Your goal: After finding the line that contains "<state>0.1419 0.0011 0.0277", give again that line and each one following it, exactly, until the records end.
------------
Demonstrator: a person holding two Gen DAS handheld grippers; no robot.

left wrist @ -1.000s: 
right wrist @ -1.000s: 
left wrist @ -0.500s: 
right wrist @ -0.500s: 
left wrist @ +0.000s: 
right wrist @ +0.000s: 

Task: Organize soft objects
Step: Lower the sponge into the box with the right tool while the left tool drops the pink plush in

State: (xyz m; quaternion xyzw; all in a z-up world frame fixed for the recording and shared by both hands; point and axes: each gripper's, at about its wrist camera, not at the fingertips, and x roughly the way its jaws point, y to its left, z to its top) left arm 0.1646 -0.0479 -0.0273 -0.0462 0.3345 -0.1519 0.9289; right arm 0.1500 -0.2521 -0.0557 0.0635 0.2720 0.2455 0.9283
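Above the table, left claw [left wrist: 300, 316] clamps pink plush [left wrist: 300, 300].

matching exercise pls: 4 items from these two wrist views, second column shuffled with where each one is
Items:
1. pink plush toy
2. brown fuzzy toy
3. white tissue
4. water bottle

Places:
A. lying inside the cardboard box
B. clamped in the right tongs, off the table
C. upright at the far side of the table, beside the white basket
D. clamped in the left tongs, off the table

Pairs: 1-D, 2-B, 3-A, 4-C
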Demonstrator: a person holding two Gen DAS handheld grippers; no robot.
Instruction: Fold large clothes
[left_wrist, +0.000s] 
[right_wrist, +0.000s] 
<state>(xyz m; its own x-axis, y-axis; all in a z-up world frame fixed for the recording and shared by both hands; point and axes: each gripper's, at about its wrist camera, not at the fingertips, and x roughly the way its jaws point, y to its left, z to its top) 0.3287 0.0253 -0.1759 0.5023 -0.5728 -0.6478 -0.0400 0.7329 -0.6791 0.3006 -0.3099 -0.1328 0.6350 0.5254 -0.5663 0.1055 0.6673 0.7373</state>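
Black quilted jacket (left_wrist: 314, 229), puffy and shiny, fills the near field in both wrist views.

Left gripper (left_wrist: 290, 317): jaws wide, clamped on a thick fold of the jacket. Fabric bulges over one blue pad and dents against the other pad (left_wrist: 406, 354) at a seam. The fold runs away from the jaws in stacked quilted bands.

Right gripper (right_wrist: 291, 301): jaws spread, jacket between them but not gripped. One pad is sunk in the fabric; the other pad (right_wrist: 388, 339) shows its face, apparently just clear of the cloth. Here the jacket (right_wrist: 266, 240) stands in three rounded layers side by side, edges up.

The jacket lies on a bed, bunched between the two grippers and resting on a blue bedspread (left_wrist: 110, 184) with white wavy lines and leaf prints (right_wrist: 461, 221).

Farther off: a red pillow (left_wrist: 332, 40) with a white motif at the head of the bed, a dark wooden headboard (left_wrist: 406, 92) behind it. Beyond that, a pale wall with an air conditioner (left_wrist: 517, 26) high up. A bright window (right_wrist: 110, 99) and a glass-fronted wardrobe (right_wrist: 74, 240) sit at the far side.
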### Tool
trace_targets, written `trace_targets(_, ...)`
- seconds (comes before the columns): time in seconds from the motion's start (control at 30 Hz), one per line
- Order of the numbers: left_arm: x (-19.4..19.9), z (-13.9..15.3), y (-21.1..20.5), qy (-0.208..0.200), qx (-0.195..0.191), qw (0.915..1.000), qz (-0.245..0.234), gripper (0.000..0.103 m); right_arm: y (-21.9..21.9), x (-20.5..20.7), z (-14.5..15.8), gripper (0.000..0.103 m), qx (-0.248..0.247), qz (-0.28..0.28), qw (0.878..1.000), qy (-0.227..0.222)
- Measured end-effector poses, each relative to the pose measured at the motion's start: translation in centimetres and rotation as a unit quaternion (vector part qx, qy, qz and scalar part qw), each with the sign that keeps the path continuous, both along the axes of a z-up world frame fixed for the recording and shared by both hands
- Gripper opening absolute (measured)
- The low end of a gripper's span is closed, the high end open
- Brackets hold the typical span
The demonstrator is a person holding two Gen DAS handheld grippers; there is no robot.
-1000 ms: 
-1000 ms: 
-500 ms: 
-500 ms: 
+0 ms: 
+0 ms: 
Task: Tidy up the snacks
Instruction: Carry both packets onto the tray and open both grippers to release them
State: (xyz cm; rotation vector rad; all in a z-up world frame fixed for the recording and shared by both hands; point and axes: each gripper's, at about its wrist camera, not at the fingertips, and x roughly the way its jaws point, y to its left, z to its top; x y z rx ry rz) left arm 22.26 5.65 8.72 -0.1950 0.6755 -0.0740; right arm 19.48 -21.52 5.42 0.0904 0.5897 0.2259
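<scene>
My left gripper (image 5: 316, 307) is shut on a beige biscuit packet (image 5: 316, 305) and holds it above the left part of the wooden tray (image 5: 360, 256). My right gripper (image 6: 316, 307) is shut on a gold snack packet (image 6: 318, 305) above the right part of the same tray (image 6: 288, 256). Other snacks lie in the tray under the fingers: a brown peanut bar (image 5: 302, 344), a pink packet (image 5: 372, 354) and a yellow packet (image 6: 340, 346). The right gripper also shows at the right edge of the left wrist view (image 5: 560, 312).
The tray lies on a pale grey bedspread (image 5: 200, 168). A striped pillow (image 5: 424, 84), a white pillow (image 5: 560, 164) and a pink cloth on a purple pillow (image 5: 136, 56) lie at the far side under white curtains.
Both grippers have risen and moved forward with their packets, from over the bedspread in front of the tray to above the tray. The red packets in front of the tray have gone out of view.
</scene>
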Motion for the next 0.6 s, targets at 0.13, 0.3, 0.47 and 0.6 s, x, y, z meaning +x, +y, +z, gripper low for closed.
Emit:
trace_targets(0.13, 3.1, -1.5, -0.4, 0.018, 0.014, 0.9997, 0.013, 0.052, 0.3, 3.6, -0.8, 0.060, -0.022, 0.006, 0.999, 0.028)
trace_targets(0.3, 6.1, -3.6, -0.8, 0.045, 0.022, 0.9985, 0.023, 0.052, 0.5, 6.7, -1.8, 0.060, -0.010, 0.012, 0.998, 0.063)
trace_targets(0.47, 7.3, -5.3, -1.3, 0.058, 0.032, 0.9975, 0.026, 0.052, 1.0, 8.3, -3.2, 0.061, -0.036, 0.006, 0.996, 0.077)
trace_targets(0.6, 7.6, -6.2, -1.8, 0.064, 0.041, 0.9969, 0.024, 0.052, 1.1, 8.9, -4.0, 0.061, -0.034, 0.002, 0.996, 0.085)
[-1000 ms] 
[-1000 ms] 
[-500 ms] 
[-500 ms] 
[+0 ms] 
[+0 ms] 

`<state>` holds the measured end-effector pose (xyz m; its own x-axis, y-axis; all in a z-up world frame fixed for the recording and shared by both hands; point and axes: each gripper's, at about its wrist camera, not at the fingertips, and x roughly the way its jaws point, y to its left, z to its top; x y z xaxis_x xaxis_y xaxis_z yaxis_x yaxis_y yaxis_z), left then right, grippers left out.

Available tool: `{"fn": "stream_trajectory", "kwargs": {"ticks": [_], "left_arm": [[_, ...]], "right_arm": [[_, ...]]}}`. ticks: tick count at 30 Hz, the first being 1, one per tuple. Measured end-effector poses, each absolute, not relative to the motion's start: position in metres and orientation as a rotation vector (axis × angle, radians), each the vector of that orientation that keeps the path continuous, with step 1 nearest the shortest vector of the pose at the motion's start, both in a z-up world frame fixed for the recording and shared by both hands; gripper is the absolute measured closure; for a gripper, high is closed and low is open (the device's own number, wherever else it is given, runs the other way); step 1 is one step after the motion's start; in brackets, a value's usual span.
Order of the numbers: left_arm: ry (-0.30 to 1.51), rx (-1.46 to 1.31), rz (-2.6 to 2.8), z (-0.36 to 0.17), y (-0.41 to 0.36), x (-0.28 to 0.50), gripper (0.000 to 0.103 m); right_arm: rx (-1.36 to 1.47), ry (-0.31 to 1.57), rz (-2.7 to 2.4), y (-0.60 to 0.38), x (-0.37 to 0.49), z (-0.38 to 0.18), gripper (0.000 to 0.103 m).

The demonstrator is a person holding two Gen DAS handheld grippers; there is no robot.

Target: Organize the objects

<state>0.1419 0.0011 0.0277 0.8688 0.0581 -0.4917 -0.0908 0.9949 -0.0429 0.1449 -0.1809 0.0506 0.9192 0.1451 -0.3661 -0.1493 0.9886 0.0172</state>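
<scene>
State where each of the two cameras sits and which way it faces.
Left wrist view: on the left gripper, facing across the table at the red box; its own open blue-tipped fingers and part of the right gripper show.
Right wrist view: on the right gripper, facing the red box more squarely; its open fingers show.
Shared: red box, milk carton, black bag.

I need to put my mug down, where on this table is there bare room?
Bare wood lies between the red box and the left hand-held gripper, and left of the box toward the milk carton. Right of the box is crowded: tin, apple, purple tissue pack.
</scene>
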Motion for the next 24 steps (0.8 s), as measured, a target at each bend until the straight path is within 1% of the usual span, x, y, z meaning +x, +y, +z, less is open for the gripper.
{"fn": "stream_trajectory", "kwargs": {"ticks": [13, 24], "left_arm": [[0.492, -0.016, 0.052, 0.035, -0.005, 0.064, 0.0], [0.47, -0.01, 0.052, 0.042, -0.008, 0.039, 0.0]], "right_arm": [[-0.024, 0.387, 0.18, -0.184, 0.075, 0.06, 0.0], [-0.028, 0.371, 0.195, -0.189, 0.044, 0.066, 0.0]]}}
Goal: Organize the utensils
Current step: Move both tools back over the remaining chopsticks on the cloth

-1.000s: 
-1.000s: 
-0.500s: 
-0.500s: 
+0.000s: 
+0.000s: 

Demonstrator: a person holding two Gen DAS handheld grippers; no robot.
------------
Result for this task:
<state>0.1419 0.0011 0.0277 0.8688 0.0581 -0.4917 -0.0908 0.9949 -0.0429 0.1449 -0.1809 0.0506 0.9192 0.1451 -0.3661 -0.1493 0.9886 0.0172</state>
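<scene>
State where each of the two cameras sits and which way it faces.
Left wrist view: on the left gripper, facing across the table at the red box; its own open blue-tipped fingers and part of the right gripper show.
Right wrist view: on the right gripper, facing the red box more squarely; its open fingers show.
Shared: red box, milk carton, black bag.

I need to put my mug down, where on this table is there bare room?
Bare wood lies between the red box and the left hand-held gripper, and left of the box toward the milk carton. Right of the box is crowded: tin, apple, purple tissue pack.
</scene>
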Motion for the next 24 steps (0.8 s), as measured, a target at each bend until the straight path is within 1% of the usual span, x, y, z meaning +x, +y, +z, less is open for the gripper.
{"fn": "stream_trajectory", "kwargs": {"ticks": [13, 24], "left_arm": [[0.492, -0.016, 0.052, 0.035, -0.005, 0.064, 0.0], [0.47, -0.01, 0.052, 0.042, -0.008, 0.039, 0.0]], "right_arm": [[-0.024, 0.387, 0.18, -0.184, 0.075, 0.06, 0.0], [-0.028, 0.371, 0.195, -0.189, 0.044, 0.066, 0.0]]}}
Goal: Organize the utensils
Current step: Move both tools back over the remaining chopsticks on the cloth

-1.000s: 
-1.000s: 
-0.500s: 
-0.500s: 
+0.000s: 
+0.000s: 

Demonstrator: a person holding two Gen DAS handheld grippers; no robot.

No further output is given for this exercise.